◆ **TASK TO COMPLETE**
The whole listing below is to be repeated without alteration.

◆ **PROVIDED DATA**
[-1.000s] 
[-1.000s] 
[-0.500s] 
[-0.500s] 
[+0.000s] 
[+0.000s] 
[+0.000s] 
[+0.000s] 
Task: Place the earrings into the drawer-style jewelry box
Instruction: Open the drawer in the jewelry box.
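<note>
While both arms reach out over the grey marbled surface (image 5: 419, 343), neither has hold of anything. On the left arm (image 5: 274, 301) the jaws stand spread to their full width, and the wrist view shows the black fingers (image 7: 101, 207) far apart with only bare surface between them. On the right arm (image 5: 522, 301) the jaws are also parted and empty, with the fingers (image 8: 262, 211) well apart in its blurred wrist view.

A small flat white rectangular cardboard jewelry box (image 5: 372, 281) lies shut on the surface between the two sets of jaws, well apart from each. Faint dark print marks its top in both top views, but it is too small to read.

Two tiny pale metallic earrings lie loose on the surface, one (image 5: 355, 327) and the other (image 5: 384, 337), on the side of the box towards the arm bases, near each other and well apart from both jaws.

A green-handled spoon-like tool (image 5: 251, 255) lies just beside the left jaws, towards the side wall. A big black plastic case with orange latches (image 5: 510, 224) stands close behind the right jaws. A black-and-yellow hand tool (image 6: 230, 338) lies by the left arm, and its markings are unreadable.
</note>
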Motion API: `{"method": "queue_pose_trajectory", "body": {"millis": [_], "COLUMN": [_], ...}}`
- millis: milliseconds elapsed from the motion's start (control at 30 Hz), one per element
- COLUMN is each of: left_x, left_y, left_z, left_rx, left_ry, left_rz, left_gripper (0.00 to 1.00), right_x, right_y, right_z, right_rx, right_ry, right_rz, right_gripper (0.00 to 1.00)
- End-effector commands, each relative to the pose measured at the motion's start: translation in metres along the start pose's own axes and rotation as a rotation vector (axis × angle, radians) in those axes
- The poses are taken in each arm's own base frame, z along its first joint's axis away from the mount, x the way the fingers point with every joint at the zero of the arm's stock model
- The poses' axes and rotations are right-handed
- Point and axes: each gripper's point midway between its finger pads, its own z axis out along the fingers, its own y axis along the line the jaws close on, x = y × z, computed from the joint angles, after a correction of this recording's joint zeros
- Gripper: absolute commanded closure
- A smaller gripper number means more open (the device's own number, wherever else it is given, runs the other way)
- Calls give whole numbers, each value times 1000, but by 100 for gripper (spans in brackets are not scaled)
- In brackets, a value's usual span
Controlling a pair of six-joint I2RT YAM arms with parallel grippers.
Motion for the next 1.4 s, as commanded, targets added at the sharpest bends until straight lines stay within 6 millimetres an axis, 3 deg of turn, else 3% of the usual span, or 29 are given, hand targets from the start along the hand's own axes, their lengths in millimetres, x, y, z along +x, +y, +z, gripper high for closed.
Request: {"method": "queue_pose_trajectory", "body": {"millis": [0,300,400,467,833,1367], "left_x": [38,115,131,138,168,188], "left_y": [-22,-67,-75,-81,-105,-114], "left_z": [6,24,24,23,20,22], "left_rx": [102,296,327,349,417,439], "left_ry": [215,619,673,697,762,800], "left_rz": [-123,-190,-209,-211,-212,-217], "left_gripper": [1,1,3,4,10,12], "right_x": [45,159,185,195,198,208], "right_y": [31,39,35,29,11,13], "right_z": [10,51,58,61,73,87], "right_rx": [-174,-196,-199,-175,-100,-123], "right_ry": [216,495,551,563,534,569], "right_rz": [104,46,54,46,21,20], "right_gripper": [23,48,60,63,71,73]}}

◆ **ANSWER FOR THIS EXERCISE**
[-1.000s] 
[-1.000s] 
[-0.500s] 
[-0.500s] 
[+0.000s] 
[+0.000s] 
[+0.000s] 
[+0.000s] 
Task: Place the earrings into the drawer-style jewelry box
Instruction: Open the drawer in the jewelry box.
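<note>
While both arms reach out over the grey marbled surface (image 5: 419, 343), neither has hold of anything. On the left arm (image 5: 274, 301) the jaws stand spread to their full width, and the wrist view shows the black fingers (image 7: 101, 207) far apart with only bare surface between them. On the right arm (image 5: 522, 301) the jaws are also parted and empty, with the fingers (image 8: 262, 211) well apart in its blurred wrist view.

A small flat white rectangular cardboard jewelry box (image 5: 372, 281) lies shut on the surface between the two sets of jaws, well apart from each. Faint dark print marks its top in both top views, but it is too small to read.

Two tiny pale metallic earrings lie loose on the surface, one (image 5: 355, 327) and the other (image 5: 384, 337), on the side of the box towards the arm bases, near each other and well apart from both jaws.

A green-handled spoon-like tool (image 5: 251, 255) lies just beside the left jaws, towards the side wall. A big black plastic case with orange latches (image 5: 510, 224) stands close behind the right jaws. A black-and-yellow hand tool (image 6: 230, 338) lies by the left arm, and its markings are unreadable.
</note>
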Motion API: `{"method": "queue_pose_trajectory", "body": {"millis": [_], "COLUMN": [_], ...}}`
- millis: milliseconds elapsed from the motion's start (control at 30 Hz), one per element
- COLUMN is each of: left_x, left_y, left_z, left_rx, left_ry, left_rz, left_gripper (0.00 to 1.00), right_x, right_y, right_z, right_rx, right_ry, right_rz, right_gripper (0.00 to 1.00)
- End-effector commands, each relative to the pose measured at the motion's start: translation in metres along the start pose's own axes and rotation as a rotation vector (axis × angle, radians) in those axes
- The poses are taken in each arm's own base frame, z along its first joint's axis away from the mount, x the way the fingers point with every joint at the zero of the arm's stock model
- The poses' axes and rotations are right-handed
- Point and axes: each gripper's point midway between its finger pads, its own z axis out along the fingers, its own y axis along the line the jaws close on, x = y × z, computed from the joint angles, after a correction of this recording's joint zeros
- Gripper: absolute commanded closure
- A smaller gripper number means more open (the device's own number, wherever else it is given, runs the other way)
- Calls give whole numbers, each value times 1000, but by 100 for gripper (spans in brackets are not scaled)
- In brackets, a value's usual span
Controlling a pair of six-joint I2RT YAM arms with parallel grippers.
Motion for the next 1.4 s, as commanded, targets added at the sharpest bends until straight lines stay within 6 millimetres an axis, 3 deg of turn, else 3% of the usual span, or 29 are given, hand targets from the start along the hand's own axes, their lengths in millimetres, x, y, z along +x, +y, +z, gripper high for closed.
Request: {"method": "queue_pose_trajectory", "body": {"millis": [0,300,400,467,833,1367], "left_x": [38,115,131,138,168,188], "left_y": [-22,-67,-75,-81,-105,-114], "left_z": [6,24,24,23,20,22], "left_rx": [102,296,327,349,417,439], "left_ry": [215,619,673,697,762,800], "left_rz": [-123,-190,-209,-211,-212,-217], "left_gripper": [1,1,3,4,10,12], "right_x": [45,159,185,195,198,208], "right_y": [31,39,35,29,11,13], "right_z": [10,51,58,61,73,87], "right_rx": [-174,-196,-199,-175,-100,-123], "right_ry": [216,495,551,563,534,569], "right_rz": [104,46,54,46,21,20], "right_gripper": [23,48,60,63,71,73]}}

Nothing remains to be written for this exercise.